Power

Murray Seeks Quick Passage of Bill to End Veterans Administration Ban on Support for In-Vitro Fertilization

Today, Senator Patty Murray, Chair of the Senate Veterans Affairs’ Committee, will ask the Senate to pass by unanimous consent a bill to end a ban by the Veterans Administration on support for in-vitro fertilization (IVF).

Senator Patty Murray. Photo: The Bilerico Project.

Today, Senator Patty Murray, Chair of the Senate Veterans Affairs’ Committee, will ask the Senate to pass by unanimous consent a bill to end a ban by the Veterans Administration on support for in-vitro fertilization (IVF). The bill, the Women Veterans and Other Health Care Improvement Act of 2012, is intended to dramatically improve VA services for women veterans and veterans with families, in part by helping severely wounded veterans build their families. Current regulations expressly exclude IVF from fertility services provided by the VA to veterans or their spouses.

A fact sheet on the bill states: “After a decade at war, many women servicemembers are still at risk for reproductive and urinary tract issues due to deployment conditions and a lack of predeployment women’s health information, compounded by privacy and safety concerns.”

According to Pentagon data cited by Murray’s office, nearly 2,000 veterans of the wars in Iraq and Afghanistan have suffered pelvic fractures and genitourinary injuries since 2003, injuries that could affect their abilities to reproduce. “In particular, the reliance on foot patrols in Afghanistan and the use of improvised explosive devices has left servicemembers far more susceptible to these injuries,” Murray’s office said in a press release.

Veterans who have severe reproductive and urinary tract injuries and spinal cord injuries (SCI) often need highly specialized treatments and procedures like IVF to conceive, and Murray points to the VA ban as a significant barrier for veterans with SCI and genital and urinary tract injuries, leading them to seek care outside the VA, and requiring them to incur tens of thousands of dollars in medical costs. 

Murray’s office notes that the Department of Defense currently provides access to IVF services and coverage for IVF and other fertility treatments at no charge to severely combat wounded service members.

“The Department of Defense and the Tricare program are already able to provide fertility treatment to servicemembers with these injuries,” says the backgrounder on the bill. “The Department of Veterans Affairs (VA) offers fertility treatments but these services don’t always meet the complex needs of severely injured veterans.
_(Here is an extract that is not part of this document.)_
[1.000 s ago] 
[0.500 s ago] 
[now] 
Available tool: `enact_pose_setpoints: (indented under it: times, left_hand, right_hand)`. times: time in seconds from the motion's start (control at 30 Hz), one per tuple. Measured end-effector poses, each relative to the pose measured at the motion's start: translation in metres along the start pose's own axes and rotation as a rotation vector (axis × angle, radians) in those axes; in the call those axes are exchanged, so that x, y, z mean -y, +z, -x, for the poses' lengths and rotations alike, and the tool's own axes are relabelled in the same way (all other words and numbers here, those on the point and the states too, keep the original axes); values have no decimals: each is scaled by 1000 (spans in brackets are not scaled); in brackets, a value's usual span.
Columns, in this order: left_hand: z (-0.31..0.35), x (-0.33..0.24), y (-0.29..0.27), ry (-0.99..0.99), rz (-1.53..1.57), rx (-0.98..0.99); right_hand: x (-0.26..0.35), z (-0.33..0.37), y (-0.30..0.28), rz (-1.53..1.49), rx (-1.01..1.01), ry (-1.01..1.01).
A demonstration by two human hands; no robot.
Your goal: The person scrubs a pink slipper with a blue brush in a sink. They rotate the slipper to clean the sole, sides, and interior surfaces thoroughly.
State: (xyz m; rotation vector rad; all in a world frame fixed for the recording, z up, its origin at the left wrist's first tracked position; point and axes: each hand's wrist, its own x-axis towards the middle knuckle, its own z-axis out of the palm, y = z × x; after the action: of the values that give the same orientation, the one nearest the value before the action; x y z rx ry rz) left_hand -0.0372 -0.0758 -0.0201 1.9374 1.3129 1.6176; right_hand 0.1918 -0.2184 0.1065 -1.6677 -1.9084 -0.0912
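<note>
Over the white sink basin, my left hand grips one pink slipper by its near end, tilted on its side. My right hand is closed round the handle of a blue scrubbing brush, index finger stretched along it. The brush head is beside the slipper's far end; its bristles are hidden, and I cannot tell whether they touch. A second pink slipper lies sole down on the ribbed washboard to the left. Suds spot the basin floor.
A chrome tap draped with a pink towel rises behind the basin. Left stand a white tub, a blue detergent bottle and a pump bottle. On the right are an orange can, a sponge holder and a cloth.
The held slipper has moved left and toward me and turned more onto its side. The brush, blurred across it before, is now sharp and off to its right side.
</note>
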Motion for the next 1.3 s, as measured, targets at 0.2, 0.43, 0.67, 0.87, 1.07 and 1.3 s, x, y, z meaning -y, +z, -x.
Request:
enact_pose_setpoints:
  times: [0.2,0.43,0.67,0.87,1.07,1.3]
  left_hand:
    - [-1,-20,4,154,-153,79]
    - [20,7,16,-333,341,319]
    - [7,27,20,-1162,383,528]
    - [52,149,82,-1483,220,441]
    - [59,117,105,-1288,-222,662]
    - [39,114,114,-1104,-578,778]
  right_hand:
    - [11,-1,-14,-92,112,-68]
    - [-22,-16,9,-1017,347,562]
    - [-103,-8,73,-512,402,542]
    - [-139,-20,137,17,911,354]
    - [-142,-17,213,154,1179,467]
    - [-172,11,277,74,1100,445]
Little is known about the impact that these issues and injuries have on the long-term health care needs of veterans.”

Murray’s bill may be seen as one more practical response to the changing approaches required to meet the needs of service personnell and veterans as more women enter the military, including efforts to ensure that contraceptive supplies (including emergency contraception) are easily available on base, to pro-actively address sexual violence in the military, to ensure female service members have the same access to safe abortion care as other federal government employees, or to ensure that female veterans and their families can build their families, even when faced with catastrophic injuries.